Discussing the latest employment information, ISM report on the service sector, middle class net worth, less people moving and more…
Total nonfarm payroll employment increased by 227,000 and the unemployment rate was little changed at 4.8%. Job gains occurred in retail trade, construction, and financial activities. The U6 was still way too high at 9.4%.
Check out the chart:
I would call this a win.
Economic activity in the non-manufacturing sector grew in January for the 85th consecutive month according to the latest Non-Manufacturing ISM® Report On Business®.
Check out the chart:
Still growing but just slower. I would call this a win…
It’s not only income inequality that’s on the rise, it’s also wealth inequality. A new study shows a disturbing increase in wealth inequality in America.
Wealth is easily confused with income, but the two are by no means the same. Income is what people earn — it is a flow of incoming value. Wealth is a stock of value. The arguments about widening income inequality have, up to now, not applied to wealth. But the newest Federal Reserve survey shows dramatically widening wealth inequality.

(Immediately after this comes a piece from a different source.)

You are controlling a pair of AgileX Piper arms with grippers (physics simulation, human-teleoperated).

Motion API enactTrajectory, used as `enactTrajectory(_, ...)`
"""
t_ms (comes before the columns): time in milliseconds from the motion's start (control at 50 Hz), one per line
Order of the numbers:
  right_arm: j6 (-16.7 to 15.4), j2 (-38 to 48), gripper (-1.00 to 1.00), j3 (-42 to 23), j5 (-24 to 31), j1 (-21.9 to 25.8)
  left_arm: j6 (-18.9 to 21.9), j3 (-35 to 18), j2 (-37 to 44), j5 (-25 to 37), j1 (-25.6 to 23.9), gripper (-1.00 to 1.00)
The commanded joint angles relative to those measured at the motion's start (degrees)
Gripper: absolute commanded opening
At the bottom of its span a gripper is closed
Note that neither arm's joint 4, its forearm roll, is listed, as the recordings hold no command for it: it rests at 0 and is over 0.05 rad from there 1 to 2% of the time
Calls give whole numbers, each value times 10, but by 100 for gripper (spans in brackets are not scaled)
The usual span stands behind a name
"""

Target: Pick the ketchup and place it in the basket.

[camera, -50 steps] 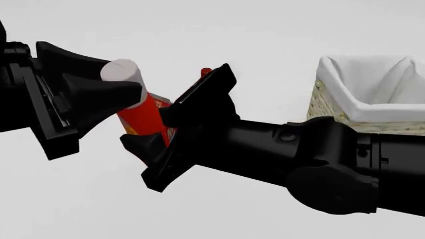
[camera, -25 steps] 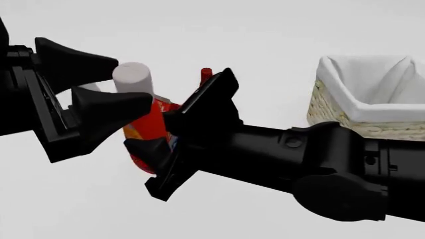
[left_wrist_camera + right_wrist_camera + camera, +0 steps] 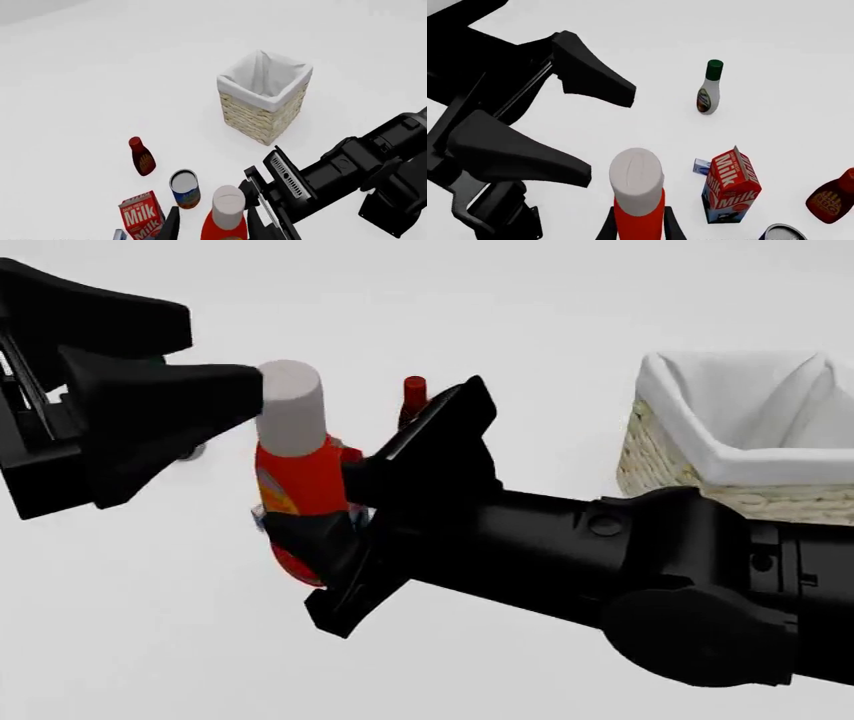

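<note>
Two arms: both crowd the ketchup [image 3: 302, 480], left of the basket [image 3: 738, 435].
Right gripper [image 3: 350, 508]: clamped on the ketchup's red body, bottle upright and lifted.
Left gripper [image 3: 200, 365]: spread apart, fingers [image 3: 520, 155] beside the white cap, not pinching.
Basket: well to the right, standing upright on the table [image 3: 80, 75].
Behind: milk carton [image 3: 730, 186], maroon bottle [image 3: 141, 156].

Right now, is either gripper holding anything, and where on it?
The right gripper holds the ketchup by its red body, below the white cap. The left gripper is open beside the cap, gripping nothing.
</note>
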Motion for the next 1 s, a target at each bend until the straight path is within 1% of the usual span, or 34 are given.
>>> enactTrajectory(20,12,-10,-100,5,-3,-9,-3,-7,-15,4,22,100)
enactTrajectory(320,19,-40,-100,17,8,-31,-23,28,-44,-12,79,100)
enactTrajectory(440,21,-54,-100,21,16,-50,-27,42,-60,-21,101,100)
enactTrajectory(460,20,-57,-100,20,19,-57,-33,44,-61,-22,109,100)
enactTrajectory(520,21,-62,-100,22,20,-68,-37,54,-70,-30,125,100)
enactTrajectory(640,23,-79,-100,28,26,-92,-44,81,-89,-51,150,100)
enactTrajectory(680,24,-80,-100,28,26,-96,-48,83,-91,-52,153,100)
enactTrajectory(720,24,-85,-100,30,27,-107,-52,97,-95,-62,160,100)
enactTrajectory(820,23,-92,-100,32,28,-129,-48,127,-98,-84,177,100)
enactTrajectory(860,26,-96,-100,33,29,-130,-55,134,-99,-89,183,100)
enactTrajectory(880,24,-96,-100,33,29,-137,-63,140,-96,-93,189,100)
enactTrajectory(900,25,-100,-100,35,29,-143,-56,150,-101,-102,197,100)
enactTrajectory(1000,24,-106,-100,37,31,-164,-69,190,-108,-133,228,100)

Between 2007 and 2010, wealth declined from $73 trillion to $62 trillion, and then rose slightly to $65 trillion in 2013. While all income classes saw lower levels of wealth, middle-income Americans were hit the hardest, mostly because of declines in home ownership and the value of their homes.
Interesting but I am not sure there are any easy answers.
The Census reports that a record-low share of Americans are moving. A recent paper suggests government policies might be curbing mobility. Our ability to move to opportunity—our mobility—is a key factor in our own and our nation’s economic success.
There is no doubt Americans are not moving like they once did. Sometimes, you have to move to get a better job or education. That is why this decrease is a very bad trend…
More first-time home buyers use a low down payment loan compared to all home buyers. Among first-time home buyers who obtained a mortgage and whose transactions closed in October—December 2016, 81% made a down payment of less than 20%. In comparison, 62% of all buyers who obtained a mortgage and whose transaction closed in December 2016 made a down payment of less than 20%.
Check out the chart:
I recently wrote about down payments in Home Buying 101
The Mortgage Bankers Association (MBA) released a paper outlining its recommended approach for secondary mortgage market reform, with the objective of ending the conservatorship of Fannie Mae and Freddie Mac (the GSEs) and establishing a new, durable foundation for the secondary mortgage market. Specifically, this paper outlines a preferred end-state, the principles that should be incorporated in any future system, the key components and guardrails of the end-state, and emphasizes the need to ensure a smooth transition to a reformed secondary mortgage market.
The paper is derived from the work of MBA’s Task Force for a Future Secondary Mortgage Market. The Task Force considered the benefits and drawbacks of many potential models in developing its recommendation. It concluded by reaffirming an end-state that would encourage multiple guarantors, which is consistent with MBA’s previous recommendation. The guarantors would be organized as privately-owned utilities with a regulated rate of return. Guarantors could purchase from a newly created insurance fund an explicit federal guarantee on a defined class of eligible securities. The guarantee would only be for the securities and not the entities issuing them. The entities would have a public purpose of providing sustainable credit availability to the conventional single family and multifamily mortgage market and providing equitable access to lenders of all sizes and business models. To address underserved markets nationwide, the entities would be responsible for executing an affordable housing strategy to ensure broad access to credit.
I like that they propose that MBS have a government guarantee at only the MBS level. I would like to know all the details as I hate to see another bailout like the last one…
I suggest reading it here
The long-defunct securities market for subprime U.S. home loans has begun to re-emerge, according to Fitch Ratings. In the past 18 months, 10 “non-prime” securities deals totaling $1 billion were offered to investors by five issuers, the rating agency said. Meanwhile, lenders have been roughly doubling the volume of subprime home loans each year, according to the rating agency. Subprime originations have risen from near zero in 2013 to just under $3 billion in 2016, of which a percentage were securitized and the rest remained in portfolio.
Those that forget the past are doomed to repeat it…
I am not sure how it got started, but the idea of a ‘Dream Home’ has come to mean the biggest most beautiful home you can afford. As it turns out, this isn’t the path to happiness. A ‘Dream Home’ should be the home most compatible with the life you dream of living.
I could not agree more! Affordable and easy to maintain is better when it comes to a home in my opinion.
You really need to think long and hard about what is truly important to you. You need to think about what is really affordable for you.
Just because you can, does not mean you should!